La mayor parte de los equipos se concentra en un centro operativo global: Londres en el caso de BP y Shell, y Ginebra para TotalEnergies, aunque el máximo responsable puede estar basado en Houston o Singapur según el momento del mercado. A su vez, existen oficinas regionales con operadores que conocen en profundidad a los clientes locales. Siempre hay alguien en Singapur que mantiene una relación directa con las aerolíneas, las refinerías y las navieras asiáticas.
Los equipos son, al mismo tiempo, numerosos y extremadamente eficientes. Cada mesa de producto reúne entre 60 y 70 traders en todo el mundo, lo que lleva a que cada división cuente con varios cientos de operadores. Si se suman las áreas de transporte marítimo, finanzas y apoyo operativo, cada petrolera emplea entre 1000 y 2000 personas en el negocio del trading, apenas una fracción de una plantilla total cercana a los 100.000 empleados. Esa estructura implica una productividad extraordinaria: en un buen año, las ganancias por empleado pueden acercarse a los US$10 millones.
Por eso atraer al talento adecuado —el segundo ingrediente del éxito— resulta fundamental. Las decisiones de contratación y despido se toman con independencia del resto de la empresa. A diferencia de los ingenieros del negocio tradicional, los traders ideales disfrutan del riesgo y poseen una gran capacidad para construir relaciones personales.
“Ser capaz de interpretar los gestos y las señales no verbales que revelan la posición de un interlocutor es tan importante como los datos que proporciona la tecnología”, explica un exjefe de trading, que recuerda haber obtenido buena parte de esa información durante largos almuerzos en el elegante barrio londinense de Mayfair.
Durante años, las grandes petroleras europeas perdieron muchos de sus mejores operadores frente a gigantes independientes como Vitol o Trafigura, que ofrecen participación accionaria directamente vinculada a las ganancias. Tras el boom del trading provocado por la invasión rusa a Ucrania entre 2022 y 2023, Vitol distribuyó miles de millones de dólares entre sus empleados accionistas.
Las petroleras cotizantes no pueden igualar ese esquema, pero igualmente ofrecen remuneraciones muy elevadas. Cada año destinan una parte de las ganancias a un fondo de bonos. En los años excepcionales, los operadores más experimentados pueden cobrar decenas de millones de dólares, incluso más que el propio director ejecutivo del grupo.

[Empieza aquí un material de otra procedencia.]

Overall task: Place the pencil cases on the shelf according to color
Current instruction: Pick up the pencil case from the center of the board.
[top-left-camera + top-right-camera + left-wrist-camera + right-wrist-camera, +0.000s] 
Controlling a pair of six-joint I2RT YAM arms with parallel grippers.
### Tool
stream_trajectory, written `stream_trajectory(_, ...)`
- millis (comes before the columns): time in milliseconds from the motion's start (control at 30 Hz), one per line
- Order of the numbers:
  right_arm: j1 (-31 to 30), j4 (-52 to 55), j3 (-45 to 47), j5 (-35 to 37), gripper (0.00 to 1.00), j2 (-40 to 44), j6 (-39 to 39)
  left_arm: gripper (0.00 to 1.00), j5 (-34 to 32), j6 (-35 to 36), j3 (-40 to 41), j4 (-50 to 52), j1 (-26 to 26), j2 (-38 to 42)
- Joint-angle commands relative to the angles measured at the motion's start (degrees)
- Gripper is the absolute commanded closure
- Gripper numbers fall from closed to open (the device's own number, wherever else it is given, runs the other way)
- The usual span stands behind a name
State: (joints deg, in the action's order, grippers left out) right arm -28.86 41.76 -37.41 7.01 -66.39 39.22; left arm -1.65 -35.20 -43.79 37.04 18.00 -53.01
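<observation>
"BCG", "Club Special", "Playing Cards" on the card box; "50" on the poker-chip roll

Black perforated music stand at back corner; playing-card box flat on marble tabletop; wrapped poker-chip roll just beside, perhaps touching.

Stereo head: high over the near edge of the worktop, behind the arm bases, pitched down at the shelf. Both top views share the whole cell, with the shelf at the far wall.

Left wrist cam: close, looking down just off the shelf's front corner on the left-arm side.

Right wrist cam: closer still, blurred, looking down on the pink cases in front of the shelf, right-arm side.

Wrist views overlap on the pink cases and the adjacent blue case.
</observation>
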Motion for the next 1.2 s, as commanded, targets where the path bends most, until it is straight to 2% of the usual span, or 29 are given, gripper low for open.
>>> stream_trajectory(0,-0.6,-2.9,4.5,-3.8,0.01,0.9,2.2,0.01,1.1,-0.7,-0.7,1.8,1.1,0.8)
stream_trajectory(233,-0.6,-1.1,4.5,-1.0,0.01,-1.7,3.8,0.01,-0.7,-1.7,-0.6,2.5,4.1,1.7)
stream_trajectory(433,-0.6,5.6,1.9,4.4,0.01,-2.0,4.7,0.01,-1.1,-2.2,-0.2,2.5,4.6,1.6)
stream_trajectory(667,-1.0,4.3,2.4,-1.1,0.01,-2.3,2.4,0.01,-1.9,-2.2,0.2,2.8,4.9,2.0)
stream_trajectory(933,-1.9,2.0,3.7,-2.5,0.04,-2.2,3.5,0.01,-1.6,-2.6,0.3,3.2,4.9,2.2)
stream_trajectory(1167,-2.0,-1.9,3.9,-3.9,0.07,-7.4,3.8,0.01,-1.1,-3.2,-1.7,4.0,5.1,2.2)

El tercer factor detrás del éxito de estas divisiones es la enorme capacidad financiera que tienen a disposición. La investigación de The Economist indica que cada una de las grandes petroleras destina decenas de miles de millones de dólares para respaldar sus operaciones de trading. Cuando una mesa necesita más recursos para aprovechar una oportunidad, presenta el pedido ante un comité de riesgos, que decide si reasigna capital desde otra unidad o amplía el monto total disponible.
Ese músculo financiero permite reaccionar rápidamente cuando una guerra o una pandemia generan desajustes en los mercados. Además, el respaldo de equipos especializados en finanzas, logística y transporte marítimo hace posible ejecutar operaciones de gran escala en muy poco tiempo.
En 2020, por ejemplo, muchos traders anticiparon correctamente que el colapso de la demanda durante los confinamientos llenaría los depósitos de almacenamiento y provocaría, de manera transitoria, precios negativos para el petróleo. Los responsables financieros aprobaron rápidamente los fondos necesarios para alquilar decenas de buques tanque donde almacenar el crudo. Cuando los precios se recuperaron, esas operaciones generaron ganancias extraordinarias.